Band shown to users: ×0.81 to ×1.24 of the median (the middle half of out-of-sample errors); fit on 296 launches, median error 20.7% on waves ≥1,000 cfs.

Wave size at PoncaTravel time to St. Joe
0–1,000 cfs10.3–25.2 h (median 18.2)
1,000–5,000 cfs10.2–16.6 h (median 14)
5,000–∞ cfs10.4–15.5 h (median 13.5)

Pruitt → Harriet (skip reach — the early-warning path)

ln(crest at Harriet) = 1.266 + +0.596×logU + +0.183×logB + +0.147×rint + +0.296×ratio + +0.190×ltrib

logU = the upstream crest (log); logB = this gauge's flow when the upstream rise began (log); rint = rain over the drainage between the two gauges (inches, storm max); ratio = how the storm's rain was split — in-between rain ÷ upstream rain; ltrib = the tributary gauge's recent flow (log; Richland or Bear Creek).

Band shown to users: ×0.83 to ×1.18 of the median (the middle half of out-of-sample errors); fit on 302 launches, median error 15.9% on waves ≥1,000 cfs.

Wave size at PruittTravel time to Harriet
0–1,000 cfs10.3–28.9 h (median 19.8)
1,000–5,000 cfs10.2–17.6 h (median 14)
5,000–∞ cfs11.8–15.5 h (median 13.3)

Alerts and self-correction

A watch fires when the median prediction reaches 60% of the destination gauge's flood threshold; a warning only when even the cautious low end of the band floods.
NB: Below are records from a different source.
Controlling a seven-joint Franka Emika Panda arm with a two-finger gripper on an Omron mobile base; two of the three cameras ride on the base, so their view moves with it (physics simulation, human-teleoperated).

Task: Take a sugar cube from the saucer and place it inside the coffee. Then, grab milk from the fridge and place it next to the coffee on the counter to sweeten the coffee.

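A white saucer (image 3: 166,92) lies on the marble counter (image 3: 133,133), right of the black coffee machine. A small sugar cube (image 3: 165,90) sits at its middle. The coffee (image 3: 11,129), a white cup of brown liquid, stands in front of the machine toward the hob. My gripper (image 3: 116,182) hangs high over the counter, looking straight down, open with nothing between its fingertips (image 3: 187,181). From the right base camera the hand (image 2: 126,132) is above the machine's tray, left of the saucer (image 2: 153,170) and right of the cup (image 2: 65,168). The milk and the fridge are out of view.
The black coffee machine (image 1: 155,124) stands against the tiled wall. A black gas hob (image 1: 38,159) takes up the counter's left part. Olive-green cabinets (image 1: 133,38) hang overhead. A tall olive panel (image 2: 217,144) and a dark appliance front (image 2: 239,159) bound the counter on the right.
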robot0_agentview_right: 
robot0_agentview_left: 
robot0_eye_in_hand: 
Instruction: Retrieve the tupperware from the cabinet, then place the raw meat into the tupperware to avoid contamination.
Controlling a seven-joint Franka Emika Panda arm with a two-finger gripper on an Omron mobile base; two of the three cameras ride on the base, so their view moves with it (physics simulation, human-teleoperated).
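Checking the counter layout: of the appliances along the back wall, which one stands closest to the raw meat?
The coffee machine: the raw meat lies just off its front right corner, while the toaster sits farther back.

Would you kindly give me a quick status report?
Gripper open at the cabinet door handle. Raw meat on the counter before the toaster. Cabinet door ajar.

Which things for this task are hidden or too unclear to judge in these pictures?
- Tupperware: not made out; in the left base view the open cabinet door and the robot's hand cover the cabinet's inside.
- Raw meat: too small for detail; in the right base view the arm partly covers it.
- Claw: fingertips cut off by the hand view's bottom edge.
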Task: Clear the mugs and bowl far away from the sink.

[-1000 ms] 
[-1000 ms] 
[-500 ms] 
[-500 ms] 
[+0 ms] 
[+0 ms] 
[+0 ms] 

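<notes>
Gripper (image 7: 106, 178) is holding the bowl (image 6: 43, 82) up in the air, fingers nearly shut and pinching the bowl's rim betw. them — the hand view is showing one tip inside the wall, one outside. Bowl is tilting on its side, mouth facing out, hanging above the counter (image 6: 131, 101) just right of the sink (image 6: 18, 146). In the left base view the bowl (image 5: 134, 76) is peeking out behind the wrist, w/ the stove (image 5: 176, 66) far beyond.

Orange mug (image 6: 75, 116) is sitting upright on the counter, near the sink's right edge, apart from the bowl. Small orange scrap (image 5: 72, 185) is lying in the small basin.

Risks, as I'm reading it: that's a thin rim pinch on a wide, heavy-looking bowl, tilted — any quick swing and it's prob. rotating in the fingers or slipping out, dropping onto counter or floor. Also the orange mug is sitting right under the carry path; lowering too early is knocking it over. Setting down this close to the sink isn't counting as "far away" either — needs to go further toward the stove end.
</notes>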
And the tracker corrects itself: as the wave passes each gauge it is re-observed, and the freshest observation replaces the older, longer-range estimate. On 2026-06-22, the long-range model over-called St. Joe at ~14,000 cfs from Pruitt's crest; when the wave actually reached St. Joe at 7,890, Harriet's forecast snapped to ~8,300 against an actual 6,870.

Known limit: a wave riding onto bone-dry ground from upper-basin-only rain (roughly once a decade) over-predicts about 2× until re-observation corrects it — we chose not to tune the equations to a single event.

Every number on this page is generated from the deployed model files and an 11½-year hourly replay (2014-12 → 2026-06, baseline v6). Generated 2026-07-02T22:57:24+00:00. Experimental — never rely on a single number for safety decisions.